- ISLAMABAD - The `mysterious'
unidentified flying objects (UFOs) sighted in the skies of Balochistan
on August 15 were possibily Ghauri-III test missiles of Pakistan,
according to Stratfor, a U.S. intelligence consulting company.
- The Pakistani daily, The News, in a report from
Washington quoting Stratfor has said Pakistan possibly resumed
flying Ghauri-III for the first time.
- Pakistani papers carried detailed reports on August 16
about the UFOs sighted in the Quetta region and the local authorites
confirmed the reports. The following day an Army spokesman said the
matter was under investigation. And that was the end of the matter.
- According to Stratfor, an eyewitness description of the
UFOs fits in with the the 75-foot tall Ghauri-III. ``It is possible
that the missile broke up or was purposely destroyed in flight before
- The News report quoting the company said Ghauri-III
would represent an important leap in Pakistani technology, allowing the
military to strike targets deep inside India. The missile, a version
of the North Korean Taopo Dong, has an estimated range of 2,880 km and
can carry a payload of about 91 kg.
- The missle engine was successfully tested at Kahuta on
September 30, 1999. Stratfor believed that since Pakistan did not respond
to the Indian test last June, it had a reason to do so now following
the escalation of tensions with the announcement (and subsequent revocation)

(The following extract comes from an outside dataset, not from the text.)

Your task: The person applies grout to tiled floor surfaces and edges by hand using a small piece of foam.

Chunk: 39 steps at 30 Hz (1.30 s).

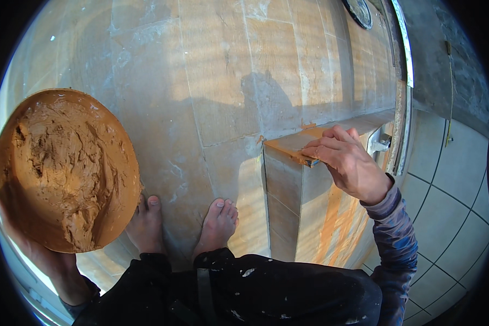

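Open air lies above the right hand's fingers (323, 145); below them the tiled ledge (288, 146) blocks, probably touching.

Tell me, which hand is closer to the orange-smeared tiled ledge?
Right. The right hand presses a small tool on the ledge, while the left hand is far off, under the bowl of brown paste.

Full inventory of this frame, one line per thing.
Bowl of paste: 1, orange-brown, held up at left.
Tiled step: 1, beige with orange smears, centre right.
Floor tiles: many, beige, dusty, across the top.
Wall tiles: several, pale grey, right.
Small tool: 1, dark, at the step's edge under the right fingers; kind unclear.
Round fitting: 1, dark, top edge.
Bare feet: 2, bottom centre.
Left hand: under the bowl.
Right hand: on the step's edge.
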### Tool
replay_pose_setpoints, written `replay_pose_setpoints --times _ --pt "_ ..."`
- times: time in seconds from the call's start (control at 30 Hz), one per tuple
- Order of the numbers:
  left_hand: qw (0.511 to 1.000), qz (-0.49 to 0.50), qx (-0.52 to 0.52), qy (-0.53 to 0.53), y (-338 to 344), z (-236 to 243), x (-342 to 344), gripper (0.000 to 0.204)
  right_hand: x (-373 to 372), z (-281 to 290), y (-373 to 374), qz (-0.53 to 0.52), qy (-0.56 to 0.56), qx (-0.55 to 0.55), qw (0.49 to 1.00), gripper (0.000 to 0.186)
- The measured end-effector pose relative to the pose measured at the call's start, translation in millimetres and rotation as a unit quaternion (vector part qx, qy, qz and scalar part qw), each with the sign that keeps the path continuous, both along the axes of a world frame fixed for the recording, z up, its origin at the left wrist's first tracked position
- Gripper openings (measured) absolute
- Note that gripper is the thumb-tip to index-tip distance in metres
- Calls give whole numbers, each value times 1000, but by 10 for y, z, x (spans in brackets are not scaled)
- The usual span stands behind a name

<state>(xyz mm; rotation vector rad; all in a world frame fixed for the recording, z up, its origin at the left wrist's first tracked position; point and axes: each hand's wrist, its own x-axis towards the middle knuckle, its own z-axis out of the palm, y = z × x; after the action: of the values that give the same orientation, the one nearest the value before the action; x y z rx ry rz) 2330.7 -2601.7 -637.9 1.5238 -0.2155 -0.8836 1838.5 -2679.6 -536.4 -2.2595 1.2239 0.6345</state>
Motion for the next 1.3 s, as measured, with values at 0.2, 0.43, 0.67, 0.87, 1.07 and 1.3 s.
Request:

of ceasefire by the Hizbul Mujahideen.
- ``The fact that the incident took place as far from
the Indian border and Indian monitoring as possible may indicate
that Islamabad is attempting to advance its missile programme in a
secret manner'', the report said.
- The Air Force operates a major base just west of Quetta
and used the surrounding land as a missile test range. In 1988, the
range was used as the impact site for a missile test.